• **Required action**
From the line containing "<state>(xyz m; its" onward to the last line of the data below, copy each line exactly and add nothing.

• **Supplied information**
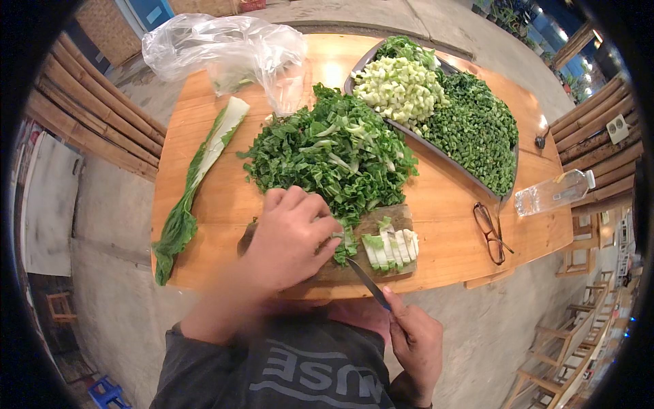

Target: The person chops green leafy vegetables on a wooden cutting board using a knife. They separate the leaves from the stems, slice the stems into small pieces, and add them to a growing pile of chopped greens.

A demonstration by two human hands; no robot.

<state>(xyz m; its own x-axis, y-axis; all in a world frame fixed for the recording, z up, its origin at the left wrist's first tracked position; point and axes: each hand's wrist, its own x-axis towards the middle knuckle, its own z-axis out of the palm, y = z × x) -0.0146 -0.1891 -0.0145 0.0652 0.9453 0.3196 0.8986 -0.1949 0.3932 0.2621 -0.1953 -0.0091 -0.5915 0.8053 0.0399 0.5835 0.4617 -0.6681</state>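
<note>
My left hand (294, 237) presses leafy greens against a wooden cutting board (403, 214), its fingers curled over them. My right hand (416, 337) grips a knife (368, 280), whose tip touches the board beside the cut green strips (347, 245) near my left fingers. Sliced white stalk pieces (391, 249) lie side by side at the board's right end. A large heap of chopped leafy greens (332, 148) rises beyond my left hand and covers the board's far edge. A whole leaf with a broad white stalk (217, 138) lies to the left on the table.
A dark tray (429, 149) holds chopped pale stalks (398, 89) and chopped green vegetables (475, 133). A clear plastic bag (225, 46) lies at the far left. Eyeglasses (490, 232) and a clear plastic bottle (554, 191) lie on the right of the wooden table (444, 225).
</note>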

• **Exercise solution**
<state>(xyz m; its own x-axis, y-axis; all in a world frame fixed for the recording, z up, its origin at the left wrist's first tracked position; point and axes: each hand's wrist, its own x-axis towards the middle knuckle, its own z-axis out of the palm, y = z × x) -0.0146 -0.1891 -0.0145 0.0652 0.9453 0.3196 0.8986 -0.1949 0.3932 0.2621 -0.1953 -0.0091 -0.5915 0.8053 0.0399 0.5835 0.4617 -0.6681</state>
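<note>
My left hand (294, 237) presses leafy greens against a wooden cutting board (403, 214), its fingers curled over them. My right hand (416, 337) grips a knife (368, 280), whose tip touches the board beside the cut green strips (347, 245) near my left fingers. Sliced white stalk pieces (391, 249) lie side by side at the board's right end. A large heap of chopped leafy greens (332, 148) rises beyond my left hand and covers the board's far edge. A whole leaf with a broad white stalk (217, 138) lies to the left on the table.
A dark tray (429, 149) holds chopped pale stalks (398, 89) and chopped green vegetables (475, 133). A clear plastic bag (225, 46) lies at the far left. Eyeglasses (490, 232) and a clear plastic bottle (554, 191) lie on the right of the wooden table (444, 225).
</note>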

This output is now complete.